Como se puede apreciar en el desarrollo del trabajo, particularmente en la propuesta metodológica y su aplicación, el índice es de fácil estimación y sensible a las diferencias que existen entre las unidades territoriales. Asimismo, los resultados que arroja, especialmente en el caso de estudio abordado, concuerdan con los valores del componente «Hogares en viviendas inadecuadas» del índice de NBI estimados por el INE, lo que podría dejar en evidencia que el ICVV se ajusta a la realidad estudiada. Su estimación para todo el país y en detalle sería de gran utilidad para redireccionar la política nacional de vivienda y ampliarla a los fines de que incluya programas relacionados con el mejoramiento de viviendas en condiciones inadecuadas.
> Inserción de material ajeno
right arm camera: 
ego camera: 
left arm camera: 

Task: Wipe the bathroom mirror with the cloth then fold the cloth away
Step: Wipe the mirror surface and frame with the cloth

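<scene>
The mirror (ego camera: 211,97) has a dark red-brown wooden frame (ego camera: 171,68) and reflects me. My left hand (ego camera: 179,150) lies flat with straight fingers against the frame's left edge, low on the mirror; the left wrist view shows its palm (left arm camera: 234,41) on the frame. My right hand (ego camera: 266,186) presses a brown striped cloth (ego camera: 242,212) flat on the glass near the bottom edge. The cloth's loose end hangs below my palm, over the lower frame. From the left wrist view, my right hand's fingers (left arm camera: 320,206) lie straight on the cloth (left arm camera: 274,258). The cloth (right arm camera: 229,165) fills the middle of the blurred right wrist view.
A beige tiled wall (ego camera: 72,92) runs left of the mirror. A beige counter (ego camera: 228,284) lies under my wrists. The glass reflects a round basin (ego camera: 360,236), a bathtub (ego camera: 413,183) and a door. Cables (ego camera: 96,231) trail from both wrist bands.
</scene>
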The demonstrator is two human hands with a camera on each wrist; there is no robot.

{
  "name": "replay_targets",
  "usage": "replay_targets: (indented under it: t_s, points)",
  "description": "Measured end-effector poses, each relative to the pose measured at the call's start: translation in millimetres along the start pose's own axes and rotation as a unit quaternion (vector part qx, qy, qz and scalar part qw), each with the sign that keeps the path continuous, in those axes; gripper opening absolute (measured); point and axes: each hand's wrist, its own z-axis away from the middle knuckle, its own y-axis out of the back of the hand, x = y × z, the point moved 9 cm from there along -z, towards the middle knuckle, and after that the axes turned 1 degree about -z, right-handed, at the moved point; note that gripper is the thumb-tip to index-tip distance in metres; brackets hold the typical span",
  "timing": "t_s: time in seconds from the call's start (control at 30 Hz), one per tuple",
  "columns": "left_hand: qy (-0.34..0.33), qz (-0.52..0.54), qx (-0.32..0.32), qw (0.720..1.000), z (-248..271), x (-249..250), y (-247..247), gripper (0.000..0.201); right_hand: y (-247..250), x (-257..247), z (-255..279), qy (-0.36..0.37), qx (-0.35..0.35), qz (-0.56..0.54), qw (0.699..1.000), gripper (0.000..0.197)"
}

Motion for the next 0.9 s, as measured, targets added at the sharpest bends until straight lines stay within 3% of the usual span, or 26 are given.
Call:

Una ventaja del índice propuesto es que puede fusionarse con otros de igual índole que aborden lo relativo a las demás dimensiones de la calidad de vida y, con ello, crear uno de carácter integral, que permita aproximarse al conocimiento del avance o retroceso en la calidad de vida del venezolano como un todo, por medio de los datos que ofrecen los censos de población y vivienda del país.
NOTAS:
1 Los datos de este estudio se basan en el 2001 porque el XIII Censo de Población y Vivienda de ese año es la única fuente disponible con el nivel de detalle requerido para estimar el ICVV a escala parroquial.